An exact, complete printout of the listing is wanted, minus its images.
==*==
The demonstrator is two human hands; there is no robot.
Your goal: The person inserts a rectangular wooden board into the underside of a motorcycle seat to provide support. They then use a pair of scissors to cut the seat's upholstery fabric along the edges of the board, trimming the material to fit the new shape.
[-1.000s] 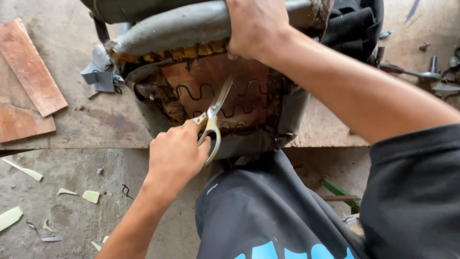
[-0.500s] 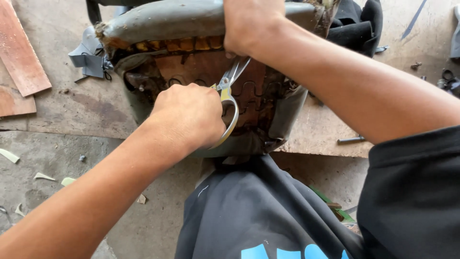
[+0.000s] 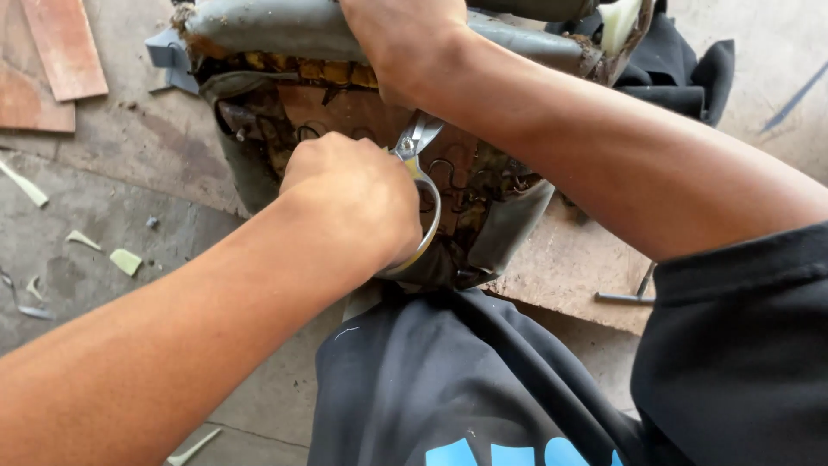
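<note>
The left hand [image 3: 358, 194] is closed tight around the handles of a pair of scissors [image 3: 418, 173]. The scissors point up into the underside of an old seat cushion [image 3: 362, 78]. The blades sit near the wavy wire springs [image 3: 448, 177] and the brown backing inside the seat. The tips go under the right hand, so I cannot see what they touch.

The right hand [image 3: 405, 43] is pressed down over the top edge of the seat, fingers curled over the grey cover [image 3: 276, 26]. It grips the seat and holds it firm.

It looks like the cutting step is going on: the scissors are working at the old lining under the seat. I think the next snip needs care. The blades should slip between the springs and not bite the wire, and the right hand's fingers are very close to the tips.

The seat rests on a rough concrete floor [image 3: 129, 164], against the person's lap in a dark shirt [image 3: 448, 380]. The springs are the main thing in the way. A loose grey flap [image 3: 509, 233] of cover hangs down on one side too.

Around it lie reddish wood boards [image 3: 60, 52], small pale green scraps [image 3: 125, 261], a thin metal rod [image 3: 623, 298] and a heap of black cloth [image 3: 690, 69].
</note>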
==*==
### Worked solution
The demonstrator is two human hands; there is no robot.
Your goal: The person inserts a rectangular wooden board into the underside of a motorcycle seat to provide support. They then use a pair of scissors to cut the seat's upholstery fabric along the edges of the board, trimming the material to fit the new shape.
[-1.000s] 
[-0.500s] 
[+0.000s] 
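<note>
The left hand [image 3: 358, 194] is closed tight around the handles of a pair of scissors [image 3: 418, 173]. The scissors point up into the underside of an old seat cushion [image 3: 362, 78]. The blades sit near the wavy wire springs [image 3: 448, 177] and the brown backing inside the seat. The tips go under the right hand, so I cannot see what they touch.

The right hand [image 3: 405, 43] is pressed down over the top edge of the seat, fingers curled over the grey cover [image 3: 276, 26]. It grips the seat and holds it firm.

It looks like the cutting step is going on: the scissors are working at the old lining under the seat. I think the next snip needs care. The blades should slip between the springs and not bite the wire, and the right hand's fingers are very close to the tips.

The seat rests on a rough concrete floor [image 3: 129, 164], against the person's lap in a dark shirt [image 3: 448, 380]. The springs are the main thing in the way. A loose grey flap [image 3: 509, 233] of cover hangs down on one side too.

Around it lie reddish wood boards [image 3: 60, 52], small pale green scraps [image 3: 125, 261], a thin metal rod [image 3: 623, 298] and a heap of black cloth [image 3: 690, 69].
</note>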

This completes the requested output.